The cache returns stale data for exactly three users out of ten thousand. A WebSocket handler fires send() on a socket that was just closed. A batch job writes null into a required column because two async branches completed in the wrong order. The common thread: none of these bugs leave a clear trail. There is no exception, no error log, no crash. The system just does the wrong thing sometimes.

Race conditions in JavaScript are harder to spot than in threaded languages because the concurrency model is different. There is no shared memory corruption, no mutex contention, no deadlock. Instead, the race hides in the gap between an await and the next line, in the microtask queue ordering you did not think about, and in the assumption that two async operations will not interleave.

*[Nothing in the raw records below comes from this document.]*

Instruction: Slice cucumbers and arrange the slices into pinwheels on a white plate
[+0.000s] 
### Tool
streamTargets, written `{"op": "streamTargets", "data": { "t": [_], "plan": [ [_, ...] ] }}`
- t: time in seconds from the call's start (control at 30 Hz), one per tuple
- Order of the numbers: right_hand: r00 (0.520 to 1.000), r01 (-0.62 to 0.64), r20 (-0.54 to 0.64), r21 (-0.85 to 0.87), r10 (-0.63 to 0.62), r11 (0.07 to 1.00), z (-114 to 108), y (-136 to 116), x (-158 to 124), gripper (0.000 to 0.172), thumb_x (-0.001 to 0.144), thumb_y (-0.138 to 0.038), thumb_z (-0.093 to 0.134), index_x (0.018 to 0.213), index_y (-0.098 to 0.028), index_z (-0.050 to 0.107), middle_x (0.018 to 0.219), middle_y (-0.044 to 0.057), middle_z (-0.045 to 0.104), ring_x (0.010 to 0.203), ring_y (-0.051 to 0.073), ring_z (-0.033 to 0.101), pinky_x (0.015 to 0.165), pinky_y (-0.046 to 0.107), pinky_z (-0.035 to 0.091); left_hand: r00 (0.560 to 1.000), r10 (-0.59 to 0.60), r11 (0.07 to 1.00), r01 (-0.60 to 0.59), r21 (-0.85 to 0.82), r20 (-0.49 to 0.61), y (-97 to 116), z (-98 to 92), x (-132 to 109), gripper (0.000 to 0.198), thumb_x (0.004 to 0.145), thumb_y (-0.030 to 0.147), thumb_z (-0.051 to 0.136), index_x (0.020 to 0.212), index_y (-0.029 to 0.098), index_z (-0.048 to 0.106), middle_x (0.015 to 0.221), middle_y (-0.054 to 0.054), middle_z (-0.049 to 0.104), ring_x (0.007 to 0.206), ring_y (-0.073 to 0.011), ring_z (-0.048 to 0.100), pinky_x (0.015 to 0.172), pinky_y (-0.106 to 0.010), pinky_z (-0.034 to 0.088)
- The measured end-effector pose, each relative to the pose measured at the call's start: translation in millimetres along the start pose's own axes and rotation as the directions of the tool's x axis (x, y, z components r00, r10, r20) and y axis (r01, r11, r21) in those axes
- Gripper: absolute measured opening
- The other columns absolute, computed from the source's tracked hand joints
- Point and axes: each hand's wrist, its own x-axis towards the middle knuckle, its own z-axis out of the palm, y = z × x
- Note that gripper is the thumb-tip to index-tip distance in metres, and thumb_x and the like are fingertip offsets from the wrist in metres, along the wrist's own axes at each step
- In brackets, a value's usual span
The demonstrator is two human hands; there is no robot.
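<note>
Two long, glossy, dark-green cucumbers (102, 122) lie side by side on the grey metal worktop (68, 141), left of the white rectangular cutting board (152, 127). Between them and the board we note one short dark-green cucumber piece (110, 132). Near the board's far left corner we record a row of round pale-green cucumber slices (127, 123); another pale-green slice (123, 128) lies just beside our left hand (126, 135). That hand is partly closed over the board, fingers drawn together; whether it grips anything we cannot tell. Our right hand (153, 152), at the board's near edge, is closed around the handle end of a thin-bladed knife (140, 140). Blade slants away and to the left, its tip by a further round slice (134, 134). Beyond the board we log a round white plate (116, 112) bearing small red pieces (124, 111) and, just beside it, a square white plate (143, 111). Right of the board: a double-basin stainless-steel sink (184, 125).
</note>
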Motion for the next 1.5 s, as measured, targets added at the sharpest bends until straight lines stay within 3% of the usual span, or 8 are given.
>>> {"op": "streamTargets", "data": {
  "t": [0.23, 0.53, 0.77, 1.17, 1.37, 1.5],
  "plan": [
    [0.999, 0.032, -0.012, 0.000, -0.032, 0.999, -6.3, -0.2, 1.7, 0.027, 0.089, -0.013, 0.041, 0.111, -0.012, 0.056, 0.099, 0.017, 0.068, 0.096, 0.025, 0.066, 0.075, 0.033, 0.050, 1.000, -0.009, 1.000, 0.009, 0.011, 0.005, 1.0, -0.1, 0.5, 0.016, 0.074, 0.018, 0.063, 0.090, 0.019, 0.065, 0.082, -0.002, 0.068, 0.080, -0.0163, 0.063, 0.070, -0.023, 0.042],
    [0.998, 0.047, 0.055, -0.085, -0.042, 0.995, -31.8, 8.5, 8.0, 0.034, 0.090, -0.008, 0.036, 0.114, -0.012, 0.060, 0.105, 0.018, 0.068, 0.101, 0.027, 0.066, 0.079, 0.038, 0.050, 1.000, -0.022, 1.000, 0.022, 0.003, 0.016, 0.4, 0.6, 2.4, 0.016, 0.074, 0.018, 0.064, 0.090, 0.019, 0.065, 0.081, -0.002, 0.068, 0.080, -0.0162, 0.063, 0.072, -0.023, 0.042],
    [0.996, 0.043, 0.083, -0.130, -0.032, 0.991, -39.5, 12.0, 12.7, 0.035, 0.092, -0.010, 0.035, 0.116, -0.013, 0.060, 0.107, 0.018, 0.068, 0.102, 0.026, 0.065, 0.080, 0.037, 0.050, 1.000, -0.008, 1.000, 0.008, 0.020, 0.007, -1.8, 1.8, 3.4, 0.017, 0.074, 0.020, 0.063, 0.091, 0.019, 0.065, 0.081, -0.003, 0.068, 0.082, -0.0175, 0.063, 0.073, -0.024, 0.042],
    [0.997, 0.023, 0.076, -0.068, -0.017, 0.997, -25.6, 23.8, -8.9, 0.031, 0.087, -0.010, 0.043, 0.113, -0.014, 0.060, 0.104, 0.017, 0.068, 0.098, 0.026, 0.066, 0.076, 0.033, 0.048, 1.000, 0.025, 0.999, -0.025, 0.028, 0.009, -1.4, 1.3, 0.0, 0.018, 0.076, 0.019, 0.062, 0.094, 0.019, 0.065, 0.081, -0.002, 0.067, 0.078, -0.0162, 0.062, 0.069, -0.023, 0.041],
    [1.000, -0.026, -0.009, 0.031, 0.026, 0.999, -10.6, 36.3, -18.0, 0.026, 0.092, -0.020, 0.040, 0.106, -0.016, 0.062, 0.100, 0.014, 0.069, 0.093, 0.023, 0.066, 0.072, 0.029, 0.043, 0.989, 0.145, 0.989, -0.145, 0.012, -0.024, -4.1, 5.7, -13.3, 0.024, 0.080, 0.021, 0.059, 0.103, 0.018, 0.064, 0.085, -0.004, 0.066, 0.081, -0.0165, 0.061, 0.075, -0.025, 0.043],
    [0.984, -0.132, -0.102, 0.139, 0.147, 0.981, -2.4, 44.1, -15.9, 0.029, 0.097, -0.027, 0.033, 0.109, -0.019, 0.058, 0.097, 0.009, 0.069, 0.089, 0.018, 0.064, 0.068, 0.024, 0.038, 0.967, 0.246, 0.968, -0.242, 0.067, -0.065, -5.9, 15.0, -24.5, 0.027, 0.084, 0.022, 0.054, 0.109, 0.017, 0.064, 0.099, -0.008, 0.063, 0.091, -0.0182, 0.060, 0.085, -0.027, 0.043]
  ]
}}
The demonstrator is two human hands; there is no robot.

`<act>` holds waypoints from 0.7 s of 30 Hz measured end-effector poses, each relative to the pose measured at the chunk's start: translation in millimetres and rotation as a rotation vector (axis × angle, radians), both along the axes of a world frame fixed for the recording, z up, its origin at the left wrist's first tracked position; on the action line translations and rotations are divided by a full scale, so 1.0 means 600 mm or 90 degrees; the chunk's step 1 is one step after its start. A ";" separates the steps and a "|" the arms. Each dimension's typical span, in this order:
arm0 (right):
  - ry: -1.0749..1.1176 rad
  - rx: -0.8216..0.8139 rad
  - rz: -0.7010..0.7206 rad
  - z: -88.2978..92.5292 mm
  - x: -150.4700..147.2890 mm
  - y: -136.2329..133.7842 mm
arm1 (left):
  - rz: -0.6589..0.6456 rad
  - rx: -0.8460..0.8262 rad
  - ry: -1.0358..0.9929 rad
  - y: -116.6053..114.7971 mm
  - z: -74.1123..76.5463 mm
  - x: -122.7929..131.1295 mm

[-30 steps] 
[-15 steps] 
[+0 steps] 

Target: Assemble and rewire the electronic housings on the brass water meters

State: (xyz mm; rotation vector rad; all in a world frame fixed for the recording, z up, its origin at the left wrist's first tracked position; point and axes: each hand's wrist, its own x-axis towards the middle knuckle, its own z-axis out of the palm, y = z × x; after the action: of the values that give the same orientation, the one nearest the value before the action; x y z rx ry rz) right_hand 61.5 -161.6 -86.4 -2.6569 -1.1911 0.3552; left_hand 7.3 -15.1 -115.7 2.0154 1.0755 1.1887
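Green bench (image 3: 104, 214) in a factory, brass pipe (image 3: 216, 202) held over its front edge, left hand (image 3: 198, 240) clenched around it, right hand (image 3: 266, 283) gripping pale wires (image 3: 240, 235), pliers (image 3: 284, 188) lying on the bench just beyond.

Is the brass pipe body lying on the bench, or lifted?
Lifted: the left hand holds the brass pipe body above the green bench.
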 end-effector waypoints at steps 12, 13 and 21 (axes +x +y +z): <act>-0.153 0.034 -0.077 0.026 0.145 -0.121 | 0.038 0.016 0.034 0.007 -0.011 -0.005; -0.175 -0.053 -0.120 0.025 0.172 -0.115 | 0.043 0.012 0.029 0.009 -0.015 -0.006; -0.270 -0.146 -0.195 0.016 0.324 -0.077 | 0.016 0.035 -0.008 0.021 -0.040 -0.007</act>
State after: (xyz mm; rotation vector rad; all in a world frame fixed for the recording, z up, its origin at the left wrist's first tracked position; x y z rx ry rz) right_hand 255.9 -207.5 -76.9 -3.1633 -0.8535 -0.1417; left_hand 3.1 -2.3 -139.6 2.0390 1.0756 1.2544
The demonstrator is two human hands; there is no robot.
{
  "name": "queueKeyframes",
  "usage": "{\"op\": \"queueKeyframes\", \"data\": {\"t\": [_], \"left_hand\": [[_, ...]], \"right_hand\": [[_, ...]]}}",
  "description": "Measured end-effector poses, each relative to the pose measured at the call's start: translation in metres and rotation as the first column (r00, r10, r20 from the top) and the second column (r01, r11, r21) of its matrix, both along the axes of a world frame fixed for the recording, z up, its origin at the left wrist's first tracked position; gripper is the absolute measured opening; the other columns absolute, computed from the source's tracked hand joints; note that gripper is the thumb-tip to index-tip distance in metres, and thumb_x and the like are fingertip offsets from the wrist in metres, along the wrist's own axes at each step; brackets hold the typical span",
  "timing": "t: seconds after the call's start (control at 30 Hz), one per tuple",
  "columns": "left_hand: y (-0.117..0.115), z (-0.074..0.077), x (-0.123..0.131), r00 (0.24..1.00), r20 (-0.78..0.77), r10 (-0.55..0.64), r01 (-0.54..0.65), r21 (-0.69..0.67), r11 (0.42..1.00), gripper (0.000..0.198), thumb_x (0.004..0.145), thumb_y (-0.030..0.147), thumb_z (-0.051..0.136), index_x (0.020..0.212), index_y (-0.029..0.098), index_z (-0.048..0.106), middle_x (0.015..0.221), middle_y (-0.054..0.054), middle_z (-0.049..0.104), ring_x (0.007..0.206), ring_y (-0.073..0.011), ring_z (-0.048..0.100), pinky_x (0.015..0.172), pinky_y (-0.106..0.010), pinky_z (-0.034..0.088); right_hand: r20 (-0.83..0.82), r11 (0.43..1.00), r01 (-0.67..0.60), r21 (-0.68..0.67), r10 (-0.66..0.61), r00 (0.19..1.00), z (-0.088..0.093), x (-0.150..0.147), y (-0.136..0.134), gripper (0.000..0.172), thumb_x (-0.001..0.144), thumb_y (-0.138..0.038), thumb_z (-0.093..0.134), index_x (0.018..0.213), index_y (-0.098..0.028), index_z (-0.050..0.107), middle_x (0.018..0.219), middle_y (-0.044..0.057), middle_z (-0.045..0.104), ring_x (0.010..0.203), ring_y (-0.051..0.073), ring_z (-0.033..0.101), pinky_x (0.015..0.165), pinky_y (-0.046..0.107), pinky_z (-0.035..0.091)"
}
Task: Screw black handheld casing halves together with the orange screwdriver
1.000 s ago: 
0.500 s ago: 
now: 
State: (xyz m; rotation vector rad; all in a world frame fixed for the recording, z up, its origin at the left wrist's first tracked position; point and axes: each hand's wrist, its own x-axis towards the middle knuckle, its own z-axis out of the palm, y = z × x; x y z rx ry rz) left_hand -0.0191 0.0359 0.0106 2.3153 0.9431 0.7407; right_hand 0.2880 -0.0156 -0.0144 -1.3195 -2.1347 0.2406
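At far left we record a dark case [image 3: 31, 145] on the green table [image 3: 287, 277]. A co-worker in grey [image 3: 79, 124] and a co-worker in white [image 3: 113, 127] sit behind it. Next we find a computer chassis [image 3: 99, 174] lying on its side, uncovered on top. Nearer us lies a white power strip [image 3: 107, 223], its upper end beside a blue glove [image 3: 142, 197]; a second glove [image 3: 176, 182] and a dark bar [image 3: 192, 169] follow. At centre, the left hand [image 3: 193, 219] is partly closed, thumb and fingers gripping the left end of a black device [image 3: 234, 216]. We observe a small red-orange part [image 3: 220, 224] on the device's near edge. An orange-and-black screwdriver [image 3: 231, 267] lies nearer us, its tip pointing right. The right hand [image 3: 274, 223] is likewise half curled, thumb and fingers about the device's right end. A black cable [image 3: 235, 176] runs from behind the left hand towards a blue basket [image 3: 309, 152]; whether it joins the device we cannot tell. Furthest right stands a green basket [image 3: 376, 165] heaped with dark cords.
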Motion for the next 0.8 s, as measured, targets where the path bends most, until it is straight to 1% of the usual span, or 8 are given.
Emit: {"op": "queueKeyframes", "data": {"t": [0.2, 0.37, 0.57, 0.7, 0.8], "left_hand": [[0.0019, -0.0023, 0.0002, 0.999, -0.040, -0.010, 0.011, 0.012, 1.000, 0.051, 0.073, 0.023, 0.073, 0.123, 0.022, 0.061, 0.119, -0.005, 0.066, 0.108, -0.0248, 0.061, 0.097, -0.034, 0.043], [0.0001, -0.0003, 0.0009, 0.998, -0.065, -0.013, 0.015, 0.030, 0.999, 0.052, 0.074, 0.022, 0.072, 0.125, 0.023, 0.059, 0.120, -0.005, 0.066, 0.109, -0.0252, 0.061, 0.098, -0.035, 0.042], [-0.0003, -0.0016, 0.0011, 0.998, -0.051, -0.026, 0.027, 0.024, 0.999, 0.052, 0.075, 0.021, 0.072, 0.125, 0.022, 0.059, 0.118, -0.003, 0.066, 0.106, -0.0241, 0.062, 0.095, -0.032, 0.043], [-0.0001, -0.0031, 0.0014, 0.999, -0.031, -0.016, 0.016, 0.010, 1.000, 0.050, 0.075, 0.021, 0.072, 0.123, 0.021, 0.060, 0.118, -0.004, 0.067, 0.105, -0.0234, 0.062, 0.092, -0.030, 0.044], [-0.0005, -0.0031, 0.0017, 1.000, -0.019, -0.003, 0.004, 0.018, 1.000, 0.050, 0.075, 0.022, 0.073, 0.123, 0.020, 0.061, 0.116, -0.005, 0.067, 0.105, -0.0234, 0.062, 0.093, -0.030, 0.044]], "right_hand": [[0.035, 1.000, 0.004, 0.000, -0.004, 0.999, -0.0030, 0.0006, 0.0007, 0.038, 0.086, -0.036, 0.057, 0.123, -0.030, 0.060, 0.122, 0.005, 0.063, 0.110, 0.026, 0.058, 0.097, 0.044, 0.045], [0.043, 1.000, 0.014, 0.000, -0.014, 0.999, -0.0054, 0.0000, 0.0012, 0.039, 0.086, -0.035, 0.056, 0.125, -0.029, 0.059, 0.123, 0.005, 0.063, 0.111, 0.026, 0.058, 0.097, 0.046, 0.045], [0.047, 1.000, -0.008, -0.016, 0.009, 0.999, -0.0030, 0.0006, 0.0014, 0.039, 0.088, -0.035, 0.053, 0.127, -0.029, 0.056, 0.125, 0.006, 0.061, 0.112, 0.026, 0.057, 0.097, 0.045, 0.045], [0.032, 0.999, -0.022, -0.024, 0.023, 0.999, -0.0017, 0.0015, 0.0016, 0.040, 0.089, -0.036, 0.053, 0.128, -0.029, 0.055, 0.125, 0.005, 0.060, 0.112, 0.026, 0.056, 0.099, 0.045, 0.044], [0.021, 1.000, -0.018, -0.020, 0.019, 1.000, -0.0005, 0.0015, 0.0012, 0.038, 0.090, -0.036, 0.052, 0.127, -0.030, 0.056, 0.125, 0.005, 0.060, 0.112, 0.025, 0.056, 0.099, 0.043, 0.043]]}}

I have chased these bugs across production systems for years. They follow five predictable patterns. Here is each one, with code that reproduces it, and the fix that eliminates it.

Pattern 1: The Check-Then-Act Race

This is the single most common async race in JavaScript. You check a condition, await something, then act based on that condition. Between the check and the act, another invocation changes the condition.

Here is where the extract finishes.